Хорнбим заговорил о Бонапарте, который теперь был императором французов. Здесь Хорнбим стоял на более твердой почве. У многих рабочих Кингсбриджа сыновья служили в армии, и они видели в Бонапарте правую руку Сатаны. Хорнбим сорвал несколько одобрительных возгласов, понося его.
Он говорил о Французской революции, намекая, что виги ее поддерживали. Сэл гадала, сколько людей на это купится. Некоторые в толпе, возможно, и да, но большинство из тех, кто имел право голоса, были более осведомлены.
Величайшей ошибкой Хорнбима была его манера. Он говорил так, словно отдавал распоряжения управляющим своих фабрик. Он был тверд и авторитетен, но холоден и недружелюбен. Если обращения к избирателям что-то и могли изменить, то это лишало его голосов.
В конце он вернулся к теме короля и Церкви и заговорил о необходимости уважения к обоим. Это была совершенно неверная линия поведения с фабричными рабочими, и улюлюканье и свист стали громче. Сэл протиснулась сквозь толпу, чтобы встать рядом с Джарджем.
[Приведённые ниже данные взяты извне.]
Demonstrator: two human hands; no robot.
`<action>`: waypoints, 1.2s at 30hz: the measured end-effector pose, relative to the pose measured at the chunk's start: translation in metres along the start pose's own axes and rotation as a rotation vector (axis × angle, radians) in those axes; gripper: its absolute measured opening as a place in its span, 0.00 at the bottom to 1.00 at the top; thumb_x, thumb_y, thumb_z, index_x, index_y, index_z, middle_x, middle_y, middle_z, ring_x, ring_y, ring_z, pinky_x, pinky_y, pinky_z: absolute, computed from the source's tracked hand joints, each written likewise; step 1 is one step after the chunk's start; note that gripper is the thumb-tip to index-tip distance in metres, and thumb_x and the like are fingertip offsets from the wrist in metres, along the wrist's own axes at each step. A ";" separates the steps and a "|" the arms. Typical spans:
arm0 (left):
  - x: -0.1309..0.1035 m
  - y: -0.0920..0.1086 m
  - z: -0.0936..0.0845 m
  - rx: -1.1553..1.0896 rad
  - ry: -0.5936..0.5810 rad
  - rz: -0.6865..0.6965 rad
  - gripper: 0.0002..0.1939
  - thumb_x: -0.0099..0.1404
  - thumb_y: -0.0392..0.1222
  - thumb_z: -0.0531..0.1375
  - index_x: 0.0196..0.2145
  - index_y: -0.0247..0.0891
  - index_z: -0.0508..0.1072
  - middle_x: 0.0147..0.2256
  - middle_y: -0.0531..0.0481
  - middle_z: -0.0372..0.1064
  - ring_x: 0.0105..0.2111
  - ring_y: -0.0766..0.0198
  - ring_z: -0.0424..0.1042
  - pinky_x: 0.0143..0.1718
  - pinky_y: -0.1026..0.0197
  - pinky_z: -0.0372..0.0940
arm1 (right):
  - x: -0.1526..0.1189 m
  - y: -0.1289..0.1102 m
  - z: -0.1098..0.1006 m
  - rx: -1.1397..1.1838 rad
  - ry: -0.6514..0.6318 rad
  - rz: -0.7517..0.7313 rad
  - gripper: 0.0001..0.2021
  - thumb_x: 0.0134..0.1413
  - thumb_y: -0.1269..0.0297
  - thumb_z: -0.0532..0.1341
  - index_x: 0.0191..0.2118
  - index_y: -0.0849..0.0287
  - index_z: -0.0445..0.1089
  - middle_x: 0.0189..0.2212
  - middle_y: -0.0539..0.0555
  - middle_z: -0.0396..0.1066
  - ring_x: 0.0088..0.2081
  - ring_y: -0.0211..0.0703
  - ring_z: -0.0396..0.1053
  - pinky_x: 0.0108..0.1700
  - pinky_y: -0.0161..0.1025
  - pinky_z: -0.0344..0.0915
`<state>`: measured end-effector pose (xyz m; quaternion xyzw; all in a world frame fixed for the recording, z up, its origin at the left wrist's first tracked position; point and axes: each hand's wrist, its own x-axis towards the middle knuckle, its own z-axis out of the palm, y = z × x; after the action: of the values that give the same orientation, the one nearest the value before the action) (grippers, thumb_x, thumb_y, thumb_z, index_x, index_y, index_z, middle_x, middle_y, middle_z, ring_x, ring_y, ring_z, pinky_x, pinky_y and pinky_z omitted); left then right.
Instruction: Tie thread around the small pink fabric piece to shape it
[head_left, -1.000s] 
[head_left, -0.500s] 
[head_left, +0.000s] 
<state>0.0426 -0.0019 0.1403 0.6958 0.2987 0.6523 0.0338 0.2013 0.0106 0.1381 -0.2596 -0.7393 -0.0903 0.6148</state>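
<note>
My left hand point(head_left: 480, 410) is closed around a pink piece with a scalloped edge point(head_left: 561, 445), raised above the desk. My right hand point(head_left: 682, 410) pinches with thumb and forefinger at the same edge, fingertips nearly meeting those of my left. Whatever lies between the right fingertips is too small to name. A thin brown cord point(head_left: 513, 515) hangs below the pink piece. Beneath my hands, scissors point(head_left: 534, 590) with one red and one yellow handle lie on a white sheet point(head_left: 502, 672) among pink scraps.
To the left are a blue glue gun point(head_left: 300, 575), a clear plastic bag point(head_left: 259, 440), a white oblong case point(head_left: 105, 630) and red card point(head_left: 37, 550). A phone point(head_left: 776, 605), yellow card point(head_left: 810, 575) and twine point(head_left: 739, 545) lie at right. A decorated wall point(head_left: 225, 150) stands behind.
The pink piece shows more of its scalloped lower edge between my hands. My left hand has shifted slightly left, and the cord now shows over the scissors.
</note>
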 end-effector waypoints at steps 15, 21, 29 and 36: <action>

Увидев, как Джек Кэмп наклонился и поднял камень, она схватила его за руку и сказала:
— Ну-ка, Джек, подумай дважды, прежде чем пытаться убить олдермена.
Этих слов было достаточно, чтобы отбить у того всю охоту.
Хорнбим закончил под жидкие аплодисменты и громкий свист. «Пока все идет хорошо», — подумала Сэл.
Эймос повел себя совсем иначе. Он взошел на помост и снял шляпу, словно выказывая уважение к слушателям. Он говорил без бумажки.
— Когда я спрашиваю жителей Кингсбриджа, что их сегодня беспокоит, большинство называют две вещи: войну и цену на хлеб.
Это сразу вызвало взрыв аплодисментов.
Он продолжил:
— Олдермен Хорнбим говорил о короле и Церкви. Никто из вас мне об этом не упоминал. Думаю, вы хотите мира и хлеба по семь пенсов за буханку.
Начались одобрительные возгласы, и ему пришлось повысить голос, чтобы закончить мысль.
— Я прав?
Возгласы переросли в рев.
Враждебность к войне не ограничивалась рабочими. Среди тех, кто имел право голоса, было немало людей, уставших от нее за двадцать лет. Слишком много молодых людей погибло. Многие хотели вернуться к нормальной жизни, когда европейский континент был местом для путешествий, где можно было купить одежду в Париже и посмотреть на руины в Риме, а не местом, куда твои сыновья отправлялись умирать. Но большинство членов парламента были сосредоточены на победе, а не на мире. Некоторые избиратели могли посчитать, что парламенту нужно больше таких людей, как Эймос.